The result should be every line of the listing that holds the word "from".
____
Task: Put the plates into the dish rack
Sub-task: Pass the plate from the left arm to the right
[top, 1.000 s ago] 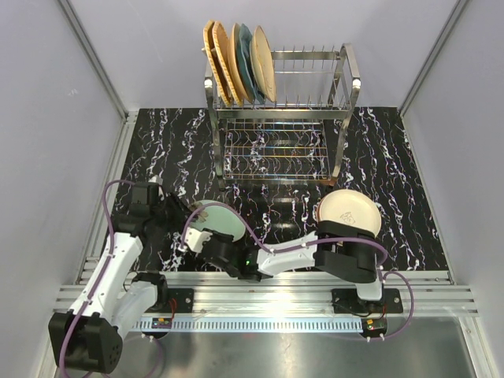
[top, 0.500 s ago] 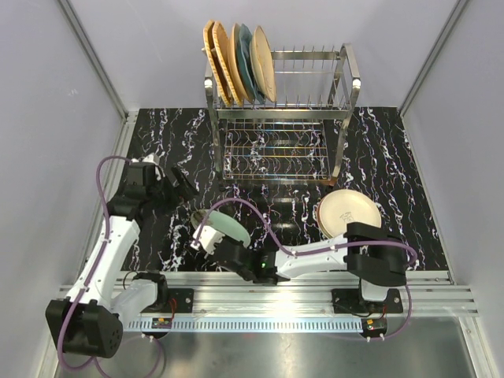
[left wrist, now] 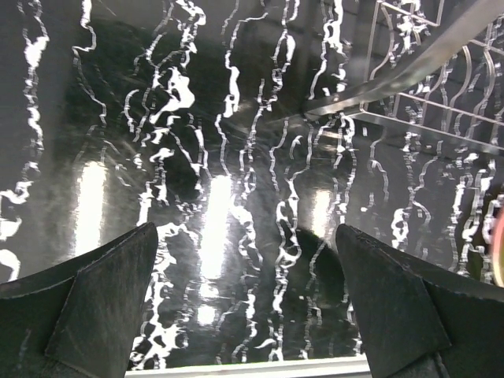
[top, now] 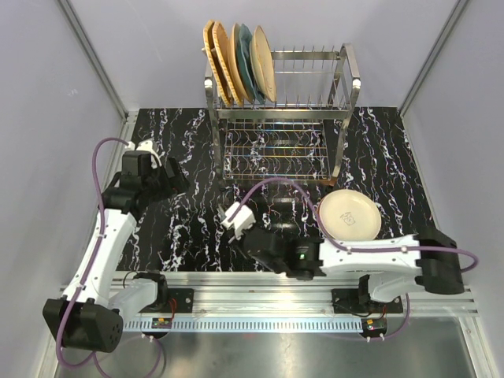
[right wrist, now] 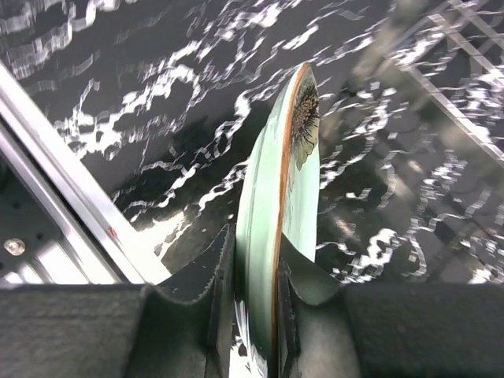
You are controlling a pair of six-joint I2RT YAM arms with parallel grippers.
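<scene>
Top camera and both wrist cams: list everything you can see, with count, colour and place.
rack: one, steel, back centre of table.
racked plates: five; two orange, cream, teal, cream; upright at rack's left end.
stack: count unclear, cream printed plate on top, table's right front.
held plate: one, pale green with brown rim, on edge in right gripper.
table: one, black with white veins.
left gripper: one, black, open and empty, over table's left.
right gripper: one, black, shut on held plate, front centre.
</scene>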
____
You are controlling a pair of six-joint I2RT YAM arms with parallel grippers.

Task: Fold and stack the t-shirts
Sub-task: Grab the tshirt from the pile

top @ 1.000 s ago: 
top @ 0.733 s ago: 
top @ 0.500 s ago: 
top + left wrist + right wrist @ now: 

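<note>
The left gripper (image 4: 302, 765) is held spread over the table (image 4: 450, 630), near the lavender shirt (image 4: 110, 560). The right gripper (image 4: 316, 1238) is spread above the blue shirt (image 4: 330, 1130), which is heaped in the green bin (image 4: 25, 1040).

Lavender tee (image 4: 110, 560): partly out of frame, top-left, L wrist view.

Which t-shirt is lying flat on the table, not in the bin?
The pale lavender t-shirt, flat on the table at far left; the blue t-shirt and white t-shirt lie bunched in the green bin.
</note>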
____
REPLY
Sub-task: Pass the plate from the left arm to the right
Sub-task: Grab the tshirt from the pile

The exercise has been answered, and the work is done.